Task goal:
Only one stretch of the data below is wanted: the lines starting at the one with "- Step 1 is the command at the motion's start" and ending at the one with "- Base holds", both included, given again exactly.

Records for processing:
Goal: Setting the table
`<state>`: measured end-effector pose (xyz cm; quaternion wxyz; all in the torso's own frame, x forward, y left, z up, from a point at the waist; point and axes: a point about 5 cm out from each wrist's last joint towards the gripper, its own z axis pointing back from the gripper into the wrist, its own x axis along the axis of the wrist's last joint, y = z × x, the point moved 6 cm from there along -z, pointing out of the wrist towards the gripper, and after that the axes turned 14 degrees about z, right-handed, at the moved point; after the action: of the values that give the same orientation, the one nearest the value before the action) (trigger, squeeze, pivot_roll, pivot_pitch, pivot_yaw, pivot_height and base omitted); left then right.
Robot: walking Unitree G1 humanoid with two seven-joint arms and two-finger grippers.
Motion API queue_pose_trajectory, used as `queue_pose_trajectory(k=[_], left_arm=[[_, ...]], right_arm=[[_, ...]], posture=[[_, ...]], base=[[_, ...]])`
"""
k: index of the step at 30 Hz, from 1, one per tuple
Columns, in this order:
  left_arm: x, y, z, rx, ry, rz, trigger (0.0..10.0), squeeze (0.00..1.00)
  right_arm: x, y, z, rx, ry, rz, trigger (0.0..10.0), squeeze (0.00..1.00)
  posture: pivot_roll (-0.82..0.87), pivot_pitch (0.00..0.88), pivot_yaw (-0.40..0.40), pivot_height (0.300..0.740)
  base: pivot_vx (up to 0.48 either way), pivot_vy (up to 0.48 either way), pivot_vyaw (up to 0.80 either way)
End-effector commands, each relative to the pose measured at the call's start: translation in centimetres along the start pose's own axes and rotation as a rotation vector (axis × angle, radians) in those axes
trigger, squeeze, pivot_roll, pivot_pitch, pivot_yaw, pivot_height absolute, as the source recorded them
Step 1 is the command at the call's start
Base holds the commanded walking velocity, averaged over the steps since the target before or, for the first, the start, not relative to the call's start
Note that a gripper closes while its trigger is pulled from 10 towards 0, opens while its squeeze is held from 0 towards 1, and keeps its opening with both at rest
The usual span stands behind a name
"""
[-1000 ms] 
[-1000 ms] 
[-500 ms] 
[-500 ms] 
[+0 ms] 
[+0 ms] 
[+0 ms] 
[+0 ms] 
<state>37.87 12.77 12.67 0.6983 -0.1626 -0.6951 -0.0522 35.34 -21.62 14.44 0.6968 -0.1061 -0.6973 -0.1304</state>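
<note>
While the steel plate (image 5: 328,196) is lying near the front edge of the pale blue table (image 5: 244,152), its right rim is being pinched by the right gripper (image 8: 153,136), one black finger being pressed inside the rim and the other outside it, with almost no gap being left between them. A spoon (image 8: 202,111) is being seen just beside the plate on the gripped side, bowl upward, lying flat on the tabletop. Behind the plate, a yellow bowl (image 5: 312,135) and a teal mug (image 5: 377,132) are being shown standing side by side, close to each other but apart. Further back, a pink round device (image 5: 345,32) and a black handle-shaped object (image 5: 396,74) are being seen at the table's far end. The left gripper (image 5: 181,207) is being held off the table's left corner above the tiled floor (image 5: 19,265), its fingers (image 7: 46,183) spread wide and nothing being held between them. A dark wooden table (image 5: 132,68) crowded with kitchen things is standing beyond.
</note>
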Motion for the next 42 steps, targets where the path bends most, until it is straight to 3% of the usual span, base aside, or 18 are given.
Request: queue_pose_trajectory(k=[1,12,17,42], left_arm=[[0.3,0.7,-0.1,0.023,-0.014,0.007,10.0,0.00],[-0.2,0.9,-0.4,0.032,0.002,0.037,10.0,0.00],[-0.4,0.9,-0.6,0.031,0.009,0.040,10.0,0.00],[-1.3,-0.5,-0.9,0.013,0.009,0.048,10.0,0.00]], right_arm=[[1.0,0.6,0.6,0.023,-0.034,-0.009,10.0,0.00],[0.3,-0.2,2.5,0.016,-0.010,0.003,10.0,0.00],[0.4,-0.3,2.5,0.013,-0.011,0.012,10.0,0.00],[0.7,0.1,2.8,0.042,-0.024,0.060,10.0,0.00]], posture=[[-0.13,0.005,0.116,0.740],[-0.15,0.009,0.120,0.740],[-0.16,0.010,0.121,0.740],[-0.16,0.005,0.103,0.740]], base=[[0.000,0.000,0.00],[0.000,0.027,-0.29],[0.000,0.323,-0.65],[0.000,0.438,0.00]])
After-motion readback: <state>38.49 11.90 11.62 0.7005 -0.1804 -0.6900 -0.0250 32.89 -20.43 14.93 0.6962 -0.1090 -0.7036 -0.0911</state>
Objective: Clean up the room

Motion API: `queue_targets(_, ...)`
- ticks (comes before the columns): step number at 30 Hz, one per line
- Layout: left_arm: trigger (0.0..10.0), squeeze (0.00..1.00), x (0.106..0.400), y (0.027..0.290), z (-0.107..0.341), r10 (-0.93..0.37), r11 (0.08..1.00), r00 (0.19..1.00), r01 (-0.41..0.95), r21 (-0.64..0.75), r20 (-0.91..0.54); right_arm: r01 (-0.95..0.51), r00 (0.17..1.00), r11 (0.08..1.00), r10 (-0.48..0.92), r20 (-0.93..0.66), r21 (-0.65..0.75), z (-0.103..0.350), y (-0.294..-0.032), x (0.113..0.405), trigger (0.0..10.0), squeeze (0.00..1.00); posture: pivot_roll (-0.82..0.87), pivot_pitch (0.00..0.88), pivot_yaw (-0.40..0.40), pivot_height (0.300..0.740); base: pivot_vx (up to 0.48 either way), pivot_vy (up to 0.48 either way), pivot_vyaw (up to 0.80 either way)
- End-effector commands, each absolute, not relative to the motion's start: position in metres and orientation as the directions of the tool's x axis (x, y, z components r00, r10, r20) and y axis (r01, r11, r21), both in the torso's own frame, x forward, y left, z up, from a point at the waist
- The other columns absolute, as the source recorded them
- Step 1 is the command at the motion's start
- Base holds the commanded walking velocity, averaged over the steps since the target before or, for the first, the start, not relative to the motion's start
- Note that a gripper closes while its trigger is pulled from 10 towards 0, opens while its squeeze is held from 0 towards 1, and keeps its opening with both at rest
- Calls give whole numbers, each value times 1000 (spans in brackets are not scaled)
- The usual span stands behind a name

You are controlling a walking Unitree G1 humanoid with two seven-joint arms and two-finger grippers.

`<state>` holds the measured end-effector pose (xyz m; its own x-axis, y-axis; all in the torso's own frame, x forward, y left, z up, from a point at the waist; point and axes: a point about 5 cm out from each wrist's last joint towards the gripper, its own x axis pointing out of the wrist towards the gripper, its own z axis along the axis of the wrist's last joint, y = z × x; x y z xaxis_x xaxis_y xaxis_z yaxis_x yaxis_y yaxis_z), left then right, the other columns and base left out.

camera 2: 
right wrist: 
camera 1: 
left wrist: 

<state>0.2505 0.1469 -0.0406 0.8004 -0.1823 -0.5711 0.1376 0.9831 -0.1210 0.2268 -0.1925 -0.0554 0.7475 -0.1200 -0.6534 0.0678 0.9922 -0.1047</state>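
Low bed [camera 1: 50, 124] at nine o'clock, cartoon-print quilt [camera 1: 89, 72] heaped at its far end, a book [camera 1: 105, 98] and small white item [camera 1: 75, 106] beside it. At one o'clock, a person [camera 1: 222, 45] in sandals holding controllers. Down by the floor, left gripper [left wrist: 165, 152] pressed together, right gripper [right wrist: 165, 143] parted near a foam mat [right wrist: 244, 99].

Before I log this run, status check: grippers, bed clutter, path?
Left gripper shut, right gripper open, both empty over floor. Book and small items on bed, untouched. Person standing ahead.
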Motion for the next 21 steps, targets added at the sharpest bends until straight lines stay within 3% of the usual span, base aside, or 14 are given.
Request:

Task response:
- Step 1 is the command at the motion's start
- Base holds the commanded walking velocity, averaged over the steps since the target before or, for the first, the start, not relative to the motion's start

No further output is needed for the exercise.